"I can manage French, and do pretty well in history and geography, but I can't learn Latin," groaned Winnie. "I didn't mind so much when we only did sentences, but now we've begun Cæsar it's simply detestable. I'm an absolute goose at translation."

"So am I," echoed Avis, mournfully. "I don't think Latin was ever meant for girls. My brother did Cæsar two years ago, and he's in Virgil now, though he's a year younger than I am. It seems quite easy to him, but I never know which verb goes with which substantive, or whether a thing is a nominative or a genitive. I look out all the words in the dictionary, and learn their meanings, but I can't make the least sense of them until Miss Harper shows me how they fit into the sentences. Why isn't Latin arranged like English? Everything seems turned the wrong way."

"I don't know," said Winnie. "I should think it must have been difficult for a Roman baby to learn to talk. Miss Harper says it's good mental exercise for us, and we must try to use our brains."

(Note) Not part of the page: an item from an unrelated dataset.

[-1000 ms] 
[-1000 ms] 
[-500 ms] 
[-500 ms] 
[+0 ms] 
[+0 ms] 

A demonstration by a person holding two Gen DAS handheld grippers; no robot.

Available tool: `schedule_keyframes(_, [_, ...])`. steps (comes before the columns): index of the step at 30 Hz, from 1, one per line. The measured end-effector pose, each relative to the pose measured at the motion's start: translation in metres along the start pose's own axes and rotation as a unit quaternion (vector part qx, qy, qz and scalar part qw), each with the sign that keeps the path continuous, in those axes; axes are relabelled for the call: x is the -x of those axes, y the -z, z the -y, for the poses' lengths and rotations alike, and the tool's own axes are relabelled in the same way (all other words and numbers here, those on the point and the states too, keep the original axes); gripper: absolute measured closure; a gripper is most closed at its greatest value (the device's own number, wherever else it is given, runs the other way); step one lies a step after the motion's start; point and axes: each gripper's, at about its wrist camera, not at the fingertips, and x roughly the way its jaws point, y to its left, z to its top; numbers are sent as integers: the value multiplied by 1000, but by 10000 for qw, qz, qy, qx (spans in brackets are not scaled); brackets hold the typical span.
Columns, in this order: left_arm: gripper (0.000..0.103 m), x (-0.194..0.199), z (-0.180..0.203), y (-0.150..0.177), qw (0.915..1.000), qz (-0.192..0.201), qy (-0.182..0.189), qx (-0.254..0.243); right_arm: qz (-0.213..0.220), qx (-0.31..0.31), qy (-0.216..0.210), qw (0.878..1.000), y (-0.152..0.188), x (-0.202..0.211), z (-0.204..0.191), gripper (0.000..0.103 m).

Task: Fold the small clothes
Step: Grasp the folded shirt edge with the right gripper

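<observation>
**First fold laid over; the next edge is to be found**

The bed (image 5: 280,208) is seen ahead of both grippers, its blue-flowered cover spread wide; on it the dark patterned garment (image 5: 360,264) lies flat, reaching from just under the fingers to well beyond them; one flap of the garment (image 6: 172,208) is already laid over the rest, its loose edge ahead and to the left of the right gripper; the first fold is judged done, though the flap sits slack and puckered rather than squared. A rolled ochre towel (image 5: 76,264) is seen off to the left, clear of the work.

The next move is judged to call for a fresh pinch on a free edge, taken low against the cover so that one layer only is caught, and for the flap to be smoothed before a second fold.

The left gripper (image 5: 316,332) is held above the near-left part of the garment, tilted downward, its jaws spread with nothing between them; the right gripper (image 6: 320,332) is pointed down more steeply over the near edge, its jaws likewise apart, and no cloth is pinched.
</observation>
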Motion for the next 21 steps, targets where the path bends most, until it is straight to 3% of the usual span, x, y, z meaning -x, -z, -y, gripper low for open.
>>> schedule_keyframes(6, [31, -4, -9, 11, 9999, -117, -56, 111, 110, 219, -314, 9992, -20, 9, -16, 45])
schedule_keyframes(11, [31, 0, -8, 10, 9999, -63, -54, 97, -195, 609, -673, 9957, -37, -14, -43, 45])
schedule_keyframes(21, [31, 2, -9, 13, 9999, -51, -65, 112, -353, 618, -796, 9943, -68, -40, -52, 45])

"Mine will wear out," said Avis. "They never were very strong, to begin with. I always forget everything I have learnt the term before; I do indeed. I knew the whole of 'Lycidas' by heart last year, and I can't remember a line of it now. Miss Rowe says my head is like a sieve. You ought to like Cæsar, at any rate, Cissie, because it's all about soldiers."

"I don't care for Roman soldiers," said Cissie; "at least, not in Cæsar, though I rather like them in stories. I love the one in Puck of Pook's Hill, who had to set out for the great wall; he was a perfect dear. If Rudyard Kipling could have written that wretched De Bello Gallico it would have been so different, and so much nicer."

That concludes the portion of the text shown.